Stored items:
▬▬▬▬▬▬▬▬▬▬
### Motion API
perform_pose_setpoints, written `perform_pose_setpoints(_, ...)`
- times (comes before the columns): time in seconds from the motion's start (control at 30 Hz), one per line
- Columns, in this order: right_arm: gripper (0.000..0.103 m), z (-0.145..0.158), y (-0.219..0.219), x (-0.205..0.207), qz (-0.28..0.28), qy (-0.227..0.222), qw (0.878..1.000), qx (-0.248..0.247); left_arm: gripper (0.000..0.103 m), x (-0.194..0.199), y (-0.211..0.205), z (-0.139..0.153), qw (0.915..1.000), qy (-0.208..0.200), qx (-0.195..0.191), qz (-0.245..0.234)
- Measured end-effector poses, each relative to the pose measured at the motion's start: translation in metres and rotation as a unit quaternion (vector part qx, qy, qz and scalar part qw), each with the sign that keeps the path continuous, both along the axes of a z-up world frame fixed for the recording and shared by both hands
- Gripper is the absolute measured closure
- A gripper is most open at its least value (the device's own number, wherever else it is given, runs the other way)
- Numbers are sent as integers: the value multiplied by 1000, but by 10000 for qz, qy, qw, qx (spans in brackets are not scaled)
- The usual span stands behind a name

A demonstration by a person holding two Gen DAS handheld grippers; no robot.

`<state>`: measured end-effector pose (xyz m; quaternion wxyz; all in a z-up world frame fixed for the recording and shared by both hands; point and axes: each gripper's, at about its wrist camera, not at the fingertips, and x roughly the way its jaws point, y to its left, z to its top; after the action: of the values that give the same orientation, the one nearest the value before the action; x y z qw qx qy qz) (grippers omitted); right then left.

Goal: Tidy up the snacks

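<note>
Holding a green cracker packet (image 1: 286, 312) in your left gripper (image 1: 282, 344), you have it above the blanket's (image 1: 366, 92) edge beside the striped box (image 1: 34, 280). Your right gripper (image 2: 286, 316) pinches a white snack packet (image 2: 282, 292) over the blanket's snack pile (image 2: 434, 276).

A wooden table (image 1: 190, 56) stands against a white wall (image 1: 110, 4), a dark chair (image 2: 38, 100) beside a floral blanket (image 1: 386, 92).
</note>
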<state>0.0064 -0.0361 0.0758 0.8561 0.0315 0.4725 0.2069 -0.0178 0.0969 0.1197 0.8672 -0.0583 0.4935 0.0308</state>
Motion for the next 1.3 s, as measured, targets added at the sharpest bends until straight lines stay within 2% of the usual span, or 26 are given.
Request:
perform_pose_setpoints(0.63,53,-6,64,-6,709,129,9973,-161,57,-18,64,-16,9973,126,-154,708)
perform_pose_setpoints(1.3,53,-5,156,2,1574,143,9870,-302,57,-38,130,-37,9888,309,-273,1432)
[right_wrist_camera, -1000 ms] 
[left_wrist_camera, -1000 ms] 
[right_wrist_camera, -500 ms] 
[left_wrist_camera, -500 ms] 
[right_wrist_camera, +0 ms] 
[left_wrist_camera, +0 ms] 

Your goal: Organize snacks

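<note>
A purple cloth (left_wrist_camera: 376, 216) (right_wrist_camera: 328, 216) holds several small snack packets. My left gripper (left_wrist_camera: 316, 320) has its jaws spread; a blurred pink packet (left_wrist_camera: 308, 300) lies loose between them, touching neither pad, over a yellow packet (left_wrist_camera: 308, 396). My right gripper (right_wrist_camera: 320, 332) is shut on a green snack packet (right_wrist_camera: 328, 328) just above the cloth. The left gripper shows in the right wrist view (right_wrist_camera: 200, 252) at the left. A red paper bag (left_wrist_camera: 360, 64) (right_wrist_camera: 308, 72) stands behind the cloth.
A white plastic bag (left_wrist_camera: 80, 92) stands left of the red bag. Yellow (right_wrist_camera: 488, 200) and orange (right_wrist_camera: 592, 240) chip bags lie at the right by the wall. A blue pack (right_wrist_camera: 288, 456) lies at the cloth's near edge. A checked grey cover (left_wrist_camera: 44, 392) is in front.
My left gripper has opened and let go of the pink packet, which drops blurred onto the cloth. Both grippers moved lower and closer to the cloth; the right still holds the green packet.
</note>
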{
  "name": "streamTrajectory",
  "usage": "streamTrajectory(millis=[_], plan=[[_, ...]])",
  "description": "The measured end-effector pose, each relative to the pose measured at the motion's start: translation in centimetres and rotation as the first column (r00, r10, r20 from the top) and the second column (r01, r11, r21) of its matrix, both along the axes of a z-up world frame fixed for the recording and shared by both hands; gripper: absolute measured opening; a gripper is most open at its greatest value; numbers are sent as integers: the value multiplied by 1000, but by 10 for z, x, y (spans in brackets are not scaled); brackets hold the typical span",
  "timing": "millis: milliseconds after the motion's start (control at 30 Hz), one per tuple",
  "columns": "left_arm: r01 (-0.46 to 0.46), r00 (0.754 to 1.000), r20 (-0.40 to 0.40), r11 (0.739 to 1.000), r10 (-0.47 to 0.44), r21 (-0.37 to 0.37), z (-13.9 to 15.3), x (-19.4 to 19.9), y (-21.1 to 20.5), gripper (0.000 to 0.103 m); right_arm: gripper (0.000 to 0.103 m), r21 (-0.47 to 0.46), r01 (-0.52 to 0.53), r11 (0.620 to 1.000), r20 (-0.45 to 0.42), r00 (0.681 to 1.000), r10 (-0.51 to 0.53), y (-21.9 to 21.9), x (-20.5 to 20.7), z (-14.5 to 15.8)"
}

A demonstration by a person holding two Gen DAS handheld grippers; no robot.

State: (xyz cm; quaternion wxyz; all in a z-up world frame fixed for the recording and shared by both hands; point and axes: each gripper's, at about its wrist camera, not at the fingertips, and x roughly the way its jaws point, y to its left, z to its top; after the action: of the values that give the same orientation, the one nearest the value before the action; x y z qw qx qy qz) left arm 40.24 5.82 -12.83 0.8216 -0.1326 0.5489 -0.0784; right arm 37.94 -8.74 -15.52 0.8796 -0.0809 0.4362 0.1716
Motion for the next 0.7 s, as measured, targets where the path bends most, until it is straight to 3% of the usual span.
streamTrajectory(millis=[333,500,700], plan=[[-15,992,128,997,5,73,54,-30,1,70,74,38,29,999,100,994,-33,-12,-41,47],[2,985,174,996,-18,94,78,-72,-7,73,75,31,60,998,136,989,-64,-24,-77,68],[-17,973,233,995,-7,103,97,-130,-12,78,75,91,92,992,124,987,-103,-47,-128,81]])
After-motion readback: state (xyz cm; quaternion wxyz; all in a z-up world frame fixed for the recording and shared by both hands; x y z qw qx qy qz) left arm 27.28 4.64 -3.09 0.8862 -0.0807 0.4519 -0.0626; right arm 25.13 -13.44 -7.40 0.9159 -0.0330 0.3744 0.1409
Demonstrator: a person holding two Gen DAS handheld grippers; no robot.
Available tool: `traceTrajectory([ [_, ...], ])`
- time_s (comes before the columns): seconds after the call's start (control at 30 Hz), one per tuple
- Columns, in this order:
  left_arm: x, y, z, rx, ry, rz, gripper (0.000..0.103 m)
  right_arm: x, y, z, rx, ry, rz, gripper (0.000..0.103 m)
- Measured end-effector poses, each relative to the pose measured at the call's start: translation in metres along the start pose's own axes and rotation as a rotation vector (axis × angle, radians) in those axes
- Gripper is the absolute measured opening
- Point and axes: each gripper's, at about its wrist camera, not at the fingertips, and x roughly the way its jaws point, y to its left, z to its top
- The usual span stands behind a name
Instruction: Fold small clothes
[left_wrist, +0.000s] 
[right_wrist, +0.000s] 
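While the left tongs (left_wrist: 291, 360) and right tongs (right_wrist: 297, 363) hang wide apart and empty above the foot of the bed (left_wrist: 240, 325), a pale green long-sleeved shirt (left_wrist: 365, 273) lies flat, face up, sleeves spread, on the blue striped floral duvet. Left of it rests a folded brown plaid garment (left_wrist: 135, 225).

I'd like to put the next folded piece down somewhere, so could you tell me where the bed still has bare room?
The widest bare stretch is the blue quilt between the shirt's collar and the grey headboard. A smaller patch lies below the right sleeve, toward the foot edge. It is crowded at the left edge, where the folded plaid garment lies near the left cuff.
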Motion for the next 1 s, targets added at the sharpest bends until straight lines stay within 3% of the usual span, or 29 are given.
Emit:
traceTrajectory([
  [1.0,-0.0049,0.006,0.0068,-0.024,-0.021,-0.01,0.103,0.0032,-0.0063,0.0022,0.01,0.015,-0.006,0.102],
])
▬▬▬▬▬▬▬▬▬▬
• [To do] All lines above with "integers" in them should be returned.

• [Result of this exercise]
- Numbers are sent as integers: the value multiplied by 1000, but by 10000 for qz, qy, qw, qx (spans in brackets are not scaled)
  "description": "The measured end-effector pose, each relative to the pose measured at the motion's start: translation in centimetres and rotation as the first column (r00, r10, r20 from the top) and the second column (r01, r11, r21) of its matrix, both along the axes of a z-up world frame fixed for the recording and shared by both hands; gripper: absolute measured opening; a gripper is most open at its greatest value; numbers are sent as integers: the value multiplied by 1000, but by 10 for z, x, y (spans in brackets are not scaled); brackets hold the typical span",

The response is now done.